» **WORK INSTRUCTIONS**
Repeat the whole listing, keeping every word and every line intact.

[Start of section]

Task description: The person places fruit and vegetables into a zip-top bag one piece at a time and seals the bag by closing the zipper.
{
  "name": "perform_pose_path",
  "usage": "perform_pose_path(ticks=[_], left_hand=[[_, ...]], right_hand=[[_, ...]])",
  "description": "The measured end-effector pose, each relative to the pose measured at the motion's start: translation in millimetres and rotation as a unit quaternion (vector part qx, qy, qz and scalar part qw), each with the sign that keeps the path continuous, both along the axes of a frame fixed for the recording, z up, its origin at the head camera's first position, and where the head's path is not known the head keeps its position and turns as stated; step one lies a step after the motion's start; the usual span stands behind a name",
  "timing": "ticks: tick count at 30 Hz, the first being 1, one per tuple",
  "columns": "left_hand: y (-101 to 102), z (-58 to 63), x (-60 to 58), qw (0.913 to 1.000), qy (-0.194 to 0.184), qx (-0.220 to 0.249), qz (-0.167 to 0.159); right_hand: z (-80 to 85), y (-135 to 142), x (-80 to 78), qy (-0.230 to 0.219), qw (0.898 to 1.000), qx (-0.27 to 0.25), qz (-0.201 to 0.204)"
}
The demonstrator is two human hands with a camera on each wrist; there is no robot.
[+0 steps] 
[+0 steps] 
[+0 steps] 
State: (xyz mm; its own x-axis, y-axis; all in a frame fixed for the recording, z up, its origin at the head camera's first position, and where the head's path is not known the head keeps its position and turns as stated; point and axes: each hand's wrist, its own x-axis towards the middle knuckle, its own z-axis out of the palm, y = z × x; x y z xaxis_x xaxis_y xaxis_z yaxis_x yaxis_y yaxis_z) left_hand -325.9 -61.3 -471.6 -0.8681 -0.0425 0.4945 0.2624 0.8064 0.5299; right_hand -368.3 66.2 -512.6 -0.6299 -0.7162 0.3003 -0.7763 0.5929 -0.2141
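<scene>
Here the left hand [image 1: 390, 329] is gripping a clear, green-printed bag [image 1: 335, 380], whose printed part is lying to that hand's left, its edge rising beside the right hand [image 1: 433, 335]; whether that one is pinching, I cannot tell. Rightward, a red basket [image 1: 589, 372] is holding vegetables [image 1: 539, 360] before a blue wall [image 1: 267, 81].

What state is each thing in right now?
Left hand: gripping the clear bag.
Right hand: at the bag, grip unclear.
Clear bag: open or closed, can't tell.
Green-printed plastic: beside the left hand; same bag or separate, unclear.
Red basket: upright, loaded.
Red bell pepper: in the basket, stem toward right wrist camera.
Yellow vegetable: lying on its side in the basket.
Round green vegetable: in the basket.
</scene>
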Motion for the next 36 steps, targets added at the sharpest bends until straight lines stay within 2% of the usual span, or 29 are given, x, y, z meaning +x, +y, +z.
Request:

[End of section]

» **RESPONSE TO THIS TASK**
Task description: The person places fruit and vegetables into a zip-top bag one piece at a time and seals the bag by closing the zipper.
{
  "name": "perform_pose_path",
  "usage": "perform_pose_path(ticks=[_], left_hand=[[_, ...]], right_hand=[[_, ...]])",
  "description": "The measured end-effector pose, each relative to the pose measured at the motion's start: translation in millimetres and rotation as a unit quaternion (vector part qx, qy, qz and scalar part qw), each with the sign that keeps the path continuous, both along the axes of a frame fixed for the recording, z up, its origin at the head camera's first position, and where the head's path is not known the head keeps its position and turns as stated; step one lies a step after the motion's start; the usual span stands behind a name",
  "timing": "ticks: tick count at 30 Hz, the first being 1, one per tuple",
  "columns": "left_hand: y (-101 to 102), z (-58 to 63), x (-60 to 58), qw (0.913 to 1.000), qy (-0.194 to 0.184), qx (-0.220 to 0.249), qz (-0.167 to 0.159); right_hand: z (-80 to 85), y (-135 to 142), x (-80 to 78), qy (-0.230 to 0.219), qw (0.898 to 1.000), qx (-0.27 to 0.25), qz (-0.201 to 0.204)"
}
The demonstrator is two human hands with a camera on each wrist; there is no robot.
[+0 steps] 
[+0 steps] 
[+0 steps] 
State: (xyz mm; its own x-axis, y-axis; all in a frame fixed for the recording, z up, its origin at the head camera's first position, and where the head's path is not known the head keeps its position and turns as stated; point and axes: each hand's wrist, its own x-axis towards the middle knuckle, its own z-axis out of the palm, y = z × x; x y z xaxis_x xaxis_y xaxis_z yaxis_x yaxis_y yaxis_z) left_hand -325.9 -61.3 -471.6 -0.8681 -0.0425 0.4945 0.2624 0.8064 0.5299; right_hand -368.3 66.2 -512.6 -0.6299 -0.7162 0.3003 -0.7763 0.5929 -0.2141
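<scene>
Here the left hand [image 1: 390, 329] is gripping a clear, green-printed bag [image 1: 335, 380], whose printed part is lying to that hand's left, its edge rising beside the right hand [image 1: 433, 335]; whether that one is pinching, I cannot tell. Rightward, a red basket [image 1: 589, 372] is holding vegetables [image 1: 539, 360] before a blue wall [image 1: 267, 81].

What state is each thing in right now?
Left hand: gripping the clear bag.
Right hand: at the bag, grip unclear.
Clear bag: open or closed, can't tell.
Green-printed plastic: beside the left hand; same bag or separate, unclear.
Red basket: upright, loaded.
Red bell pepper: in the basket, stem toward right wrist camera.
Yellow vegetable: lying on its side in the basket.
Round green vegetable: in the basket.
</scene>
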Motion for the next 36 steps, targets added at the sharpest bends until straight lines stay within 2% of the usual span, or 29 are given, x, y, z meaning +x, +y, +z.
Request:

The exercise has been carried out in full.